В тот день инок Сержио впервые избил меня так, что из носа и уха пошла кровь. А я узнал, что таких «сыновей» у моего нового родителя еще восемь.
***
Двадцать два надгробия с крестами на дальнем холме в заросшем саду. Столько я насчитал, когда понял, откуда эти надгробия вырастают и кто в них лежит.
Инок Сержио самолично строгал доски и шлифовал дерево, оглаживал его мозолистыми пальцами и красил кресты в черный цвет. Каждый день мы должны были ходить и омывать эти кресты голыми ладонями, по очереди окуная руки в принесенное с собой ведро с водой. А потом читать молитвы, стоя на коленях на голой земле, пока инок Сержио следил за нами с розгой в руке.
Повернутый ублюдок и садист. Когда зимой с моря дул штормовой ветер, одежда промокала насквозь, и некоторые из нас падали без сил.
Я так никогда и не назвал его отцом.
Он заставлял нас учить латынь, читать духовные книги и петь псалмы его собственного сочинения, каждый из которых был отмечен печатью безумия. Заставлял нас готовить еду, стирать его одежду и спать на земляном полу, щедро выделив каждому тонкое одеяло, пару досок и плетеную циновку, под которую нам разрешалось подкладывать пучки сухой травы.
Этих пучков на всех не хватало, и зимой часто возникали драки. Здесь я узнал, что голодные и обездоленные дети дерутся с особой жестокостью и порой убивают, и если я хочу выжить, мне придется стать сильным, чтобы защитить себя.
Но прежде постараться не сдохнуть от холода…
Семнадцать лет назад…
Я помню солнечное утро, перевернутый тапок на ковре, в который засунут черный нос Спагетти, и свою белую постель.
Она еще долго будет мне сниться, теплая и уютная, с пуховой подушкой и хитрым Уго, забравшимся на мое одеяло, как сказочная фантазия, которая неизменно исчезнет, стоит открыть глаза.
Когда ты ребенок, воспоминания сохраняются в памяти, как отрезки кинопленки или нарезка снимков, никакой хронологии, просто момент «от» и «до».
Вот тебе восемь. Ты уже не сопливый малыш, умеешь читать и писать. Бегаешь быстрее всех одноклассников, и в последний раз, когда летел в самолете, тебя уже не тошнило, как еще год назад, когда ты выблевал кофейный йогурт себе на ноги раньше, чем успел дернуть маму за руку и сказать, что тебе плохо.

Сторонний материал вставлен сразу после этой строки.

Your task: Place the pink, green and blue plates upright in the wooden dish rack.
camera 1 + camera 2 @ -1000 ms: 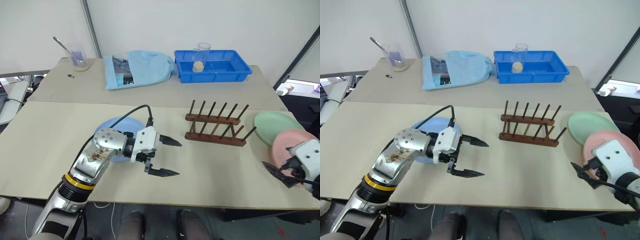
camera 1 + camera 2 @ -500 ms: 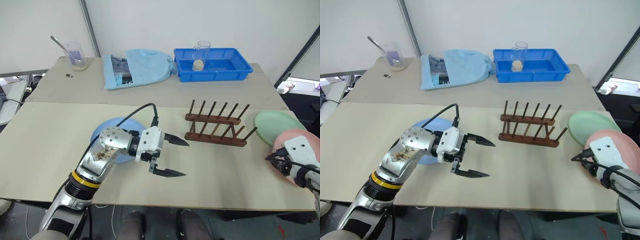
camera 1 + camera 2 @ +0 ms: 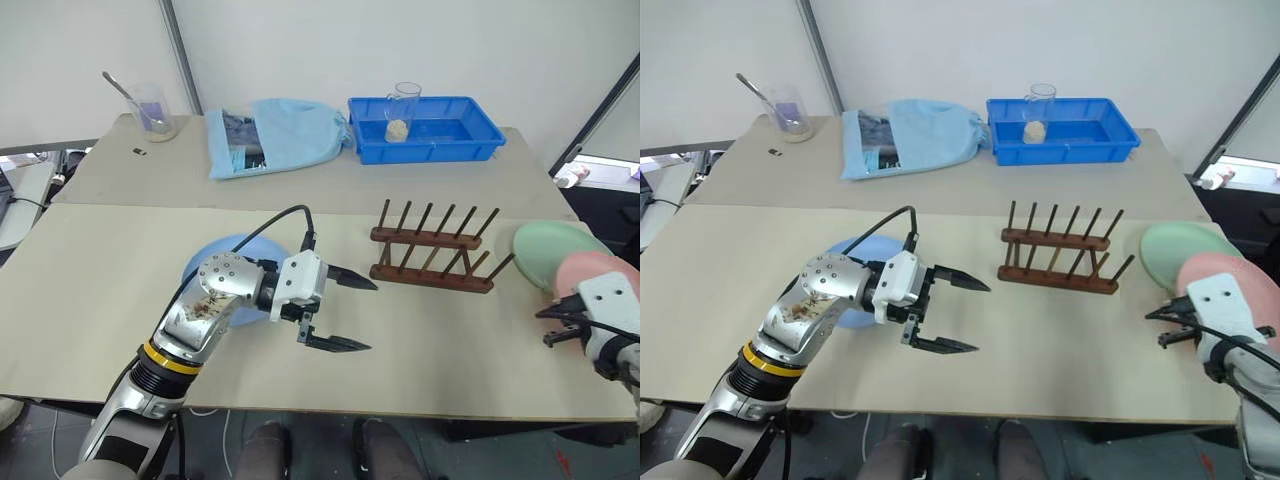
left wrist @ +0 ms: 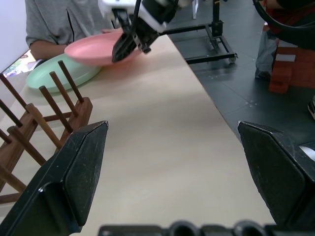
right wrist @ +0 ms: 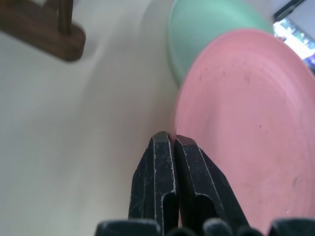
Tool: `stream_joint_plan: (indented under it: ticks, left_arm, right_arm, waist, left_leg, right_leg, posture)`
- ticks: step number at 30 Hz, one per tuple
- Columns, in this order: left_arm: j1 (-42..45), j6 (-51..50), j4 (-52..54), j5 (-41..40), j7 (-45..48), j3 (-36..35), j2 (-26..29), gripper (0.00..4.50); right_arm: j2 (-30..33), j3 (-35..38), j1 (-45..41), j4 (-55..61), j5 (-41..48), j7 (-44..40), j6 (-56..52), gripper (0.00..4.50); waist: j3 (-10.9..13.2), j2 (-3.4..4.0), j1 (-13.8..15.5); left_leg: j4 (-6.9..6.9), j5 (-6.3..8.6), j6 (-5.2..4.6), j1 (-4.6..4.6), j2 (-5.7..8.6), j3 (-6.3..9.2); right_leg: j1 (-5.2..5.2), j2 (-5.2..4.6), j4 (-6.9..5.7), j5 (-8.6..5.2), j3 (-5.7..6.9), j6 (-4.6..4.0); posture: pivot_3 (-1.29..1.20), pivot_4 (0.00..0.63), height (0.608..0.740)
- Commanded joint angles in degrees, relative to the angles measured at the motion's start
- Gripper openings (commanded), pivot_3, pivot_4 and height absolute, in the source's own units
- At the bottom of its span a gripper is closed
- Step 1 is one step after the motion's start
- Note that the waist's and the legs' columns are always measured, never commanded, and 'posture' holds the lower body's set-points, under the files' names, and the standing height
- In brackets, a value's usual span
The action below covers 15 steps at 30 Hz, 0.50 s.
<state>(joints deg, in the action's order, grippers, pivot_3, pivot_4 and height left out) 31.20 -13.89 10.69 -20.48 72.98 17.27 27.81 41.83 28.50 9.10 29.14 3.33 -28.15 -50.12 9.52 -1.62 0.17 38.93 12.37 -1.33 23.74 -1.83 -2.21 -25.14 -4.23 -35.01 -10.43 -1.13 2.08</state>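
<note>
Our right gripper (image 5: pixel 170 140) has its fingers pressed together on the near rim of the pink plate (image 5: pixel 251 123), which tilts up, overlapping the green plate (image 5: pixel 211 27) just right of the wooden dish rack (image 3: pixel 435 258). Our left gripper (image 3: pixel 345 312) hangs with fingers wide apart and empty, left of the rack, in front of the blue plate (image 3: pixel 225 262). The left wrist view adds a person (image 4: pixel 64 22) beyond the plates.

No text, label, brand, number or sign could be read anywhere in these views; whatever showed inside the open cloth bag (image 3: pixel 275 135) at the far side was too small to make out.
</note>
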Motion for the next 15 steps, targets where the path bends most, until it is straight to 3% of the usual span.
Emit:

Да, ты счастливый ребенок, у тебя есть мать и отец. И даже дед, который живет в красивом белом доме с садом. И ты не понимаешь почему его считают грозным, а взрослые мужчины уважительно обращаются к нему «Дон», ведь он такой добряк и балует тебя вниманием и подарками. И когда ты бежишь мимо него к машине, он подхватывает тебя и запросто подбрасывает в руках, потому что еще сильный мужчина. И потому что следующий сопливый малыш, которого он сможет баловать, появится у мамы только весной.
– Так что терпи, Адам. Ты пока мой единственный внук!
Малыш? Откуда он знает? Ведь до весны еще так далеко.
И откуда я знаю, что воспоминания обо мне? С годами оно истончается и бледнеет, становится похожим на сон. Но я знаю. Потому что вторая часть этого сна с годами становится только ярче. Горит алым клеймом боли.
И я по-прежнему там.
Дед целует меня в щеку и просит мою красавицу-мать не баловать внука уж слишком на прогулке. Потому что я расту непослушным и своенравным мальчишкой, перенявшим его характер. И вообще-то неплохо бы меня держать в строгости. На что моя мать смеется и берет меня за руку.
Она американка ирландского происхождения. Я не очень понимаю, что это значит, просто знаю, что она смешно говорит на итальянском и когда приезжает к деду, они с отцом подшучивают над ней. Мы не виделись с родителями целый месяц, папа уже завел в машине двигатель, взял свою рабочую фотокамеру, и мне ужасно хочется поехать с ними на прогулку.